◆ TO DO: Reproduce verbatim all of the data given below, but do not carry over the images.

[COLLECTED DATA]

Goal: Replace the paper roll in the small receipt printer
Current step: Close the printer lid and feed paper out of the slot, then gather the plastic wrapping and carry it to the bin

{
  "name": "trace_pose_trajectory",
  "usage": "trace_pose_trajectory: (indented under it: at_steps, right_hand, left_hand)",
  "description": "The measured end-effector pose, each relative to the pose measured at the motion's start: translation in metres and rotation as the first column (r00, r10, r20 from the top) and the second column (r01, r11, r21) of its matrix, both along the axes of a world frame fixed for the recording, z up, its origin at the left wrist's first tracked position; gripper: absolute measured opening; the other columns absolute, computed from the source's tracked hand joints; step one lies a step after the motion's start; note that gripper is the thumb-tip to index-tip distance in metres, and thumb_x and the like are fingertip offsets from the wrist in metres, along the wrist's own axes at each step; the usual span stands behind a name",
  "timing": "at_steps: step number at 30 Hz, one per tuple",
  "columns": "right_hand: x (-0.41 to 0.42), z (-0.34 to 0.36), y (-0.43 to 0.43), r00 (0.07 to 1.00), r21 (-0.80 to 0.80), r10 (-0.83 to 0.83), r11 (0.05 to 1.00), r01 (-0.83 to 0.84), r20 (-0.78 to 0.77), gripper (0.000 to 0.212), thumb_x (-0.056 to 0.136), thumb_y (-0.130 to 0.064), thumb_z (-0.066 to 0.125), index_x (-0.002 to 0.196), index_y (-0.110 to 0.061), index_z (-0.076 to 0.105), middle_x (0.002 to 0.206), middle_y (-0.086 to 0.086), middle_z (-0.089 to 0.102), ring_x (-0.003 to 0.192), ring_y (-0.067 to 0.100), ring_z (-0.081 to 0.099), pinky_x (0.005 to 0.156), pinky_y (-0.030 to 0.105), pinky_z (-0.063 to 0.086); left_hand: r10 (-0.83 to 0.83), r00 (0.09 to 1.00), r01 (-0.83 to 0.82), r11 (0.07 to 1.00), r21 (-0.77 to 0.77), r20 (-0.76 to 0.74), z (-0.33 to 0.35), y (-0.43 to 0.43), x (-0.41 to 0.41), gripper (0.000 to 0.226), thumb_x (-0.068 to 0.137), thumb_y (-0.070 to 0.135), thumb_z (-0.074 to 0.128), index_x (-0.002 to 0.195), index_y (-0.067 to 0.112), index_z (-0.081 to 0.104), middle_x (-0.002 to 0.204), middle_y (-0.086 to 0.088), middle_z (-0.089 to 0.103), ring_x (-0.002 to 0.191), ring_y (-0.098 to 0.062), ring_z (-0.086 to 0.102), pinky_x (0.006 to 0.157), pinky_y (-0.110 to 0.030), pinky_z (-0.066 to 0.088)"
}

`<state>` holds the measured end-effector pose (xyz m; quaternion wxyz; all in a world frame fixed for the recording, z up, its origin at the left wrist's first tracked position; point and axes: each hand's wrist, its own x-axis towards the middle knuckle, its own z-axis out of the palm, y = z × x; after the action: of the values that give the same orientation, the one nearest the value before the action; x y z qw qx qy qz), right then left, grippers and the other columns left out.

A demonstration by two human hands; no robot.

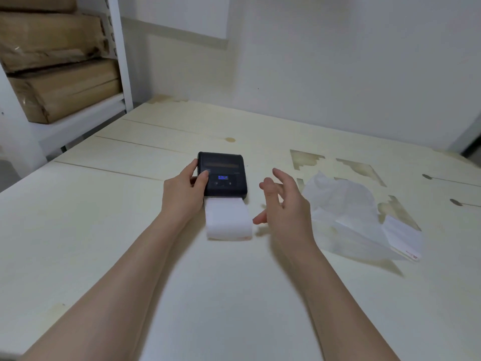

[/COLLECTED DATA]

◆ TASK SOLUTION:
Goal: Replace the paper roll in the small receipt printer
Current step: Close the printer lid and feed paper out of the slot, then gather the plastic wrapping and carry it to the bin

{
  "name": "trace_pose_trajectory",
  "usage": "trace_pose_trajectory: (indented under it: at_steps, right_hand, left_hand)",
  "description": "The measured end-effector pose, each relative to the pose measured at the motion's start: translation in metres and rotation as the first column (r00, r10, r20 from the top) and the second column (r01, r11, r21) of its matrix, both along the axes of a world frame fixed for the recording, z up, its origin at the left wrist's first tracked position; gripper: absolute measured opening; the other columns absolute, computed from the source's tracked hand joints; step one lies a step after the motion's start; note that gripper is the thumb-tip to index-tip distance in metres, and thumb_x and the like are fingertip offsets from the wrist in metres, along the wrist's own axes at each step; the usual span stands behind a name",
  "timing": "at_steps: step number at 30 Hz, one per tuple",
  "columns": "right_hand: x (-0.41 to 0.42), z (-0.34 to 0.36), y (-0.43 to 0.43), r00 (0.07 to 1.00), r21 (-0.80 to 0.80), r10 (-0.83 to 0.83), r11 (0.05 to 1.00), r01 (-0.83 to 0.84), r20 (-0.78 to 0.77), gripper (0.000 to 0.212), thumb_x (-0.056 to 0.136), thumb_y (-0.130 to 0.064), thumb_z (-0.066 to 0.125), index_x (-0.002 to 0.196), index_y (-0.110 to 0.061), index_z (-0.076 to 0.105), middle_x (0.002 to 0.206), middle_y (-0.086 to 0.086), middle_z (-0.089 to 0.102), ring_x (-0.003 to 0.192), ring_y (-0.067 to 0.100), ring_z (-0.081 to 0.099), pinky_x (0.005 to 0.156), pinky_y (-0.030 to 0.105), pinky_z (-0.063 to 0.086); left_hand: r10 (-0.83 to 0.83), r00 (0.09 to 1.00), r01 (-0.83 to 0.82), r11 (0.07 to 1.00), r21 (-0.77 to 0.77), r20 (-0.76 to 0.74), z (-0.33 to 0.35), y (-0.43 to 0.43), x (-0.41 to 0.41), gripper (0.000 to 0.226), thumb_x (-0.068 to 0.137), thumb_y (-0.070 to 0.135), thumb_z (-0.074 to 0.128), index_x (-0.002 to 0.195), index_y (-0.067 to 0.112), index_z (-0.081 to 0.104), middle_x (-0.002 to 0.204), middle_y (-0.086 to 0.088), middle_z (-0.089 to 0.103), ring_x (-0.002 to 0.191), ring_y (-0.098 to 0.062), ring_z (-0.086 to 0.102), pinky_x (0.006 to 0.157), pinky_y (-0.110 to 0.030), pinky_z (-0.066 to 0.088)"
}

`<state>` holds the measured end-effector pose (xyz m; quaternion wxyz; all in a world frame fixed for the recording, z up, its origin at the left wrist's first tracked position; point and axes: each hand's wrist, its own x-axis towards the middle knuckle, its own z-axis out of the palm, y = z × x; after the action: of the values that give the same orientation, the one nearest the value before the action; x y z qw qx qy qz), right then left, grippers and the other columns left out.

A demonstration by two human hands; no robot.

This output is now complete.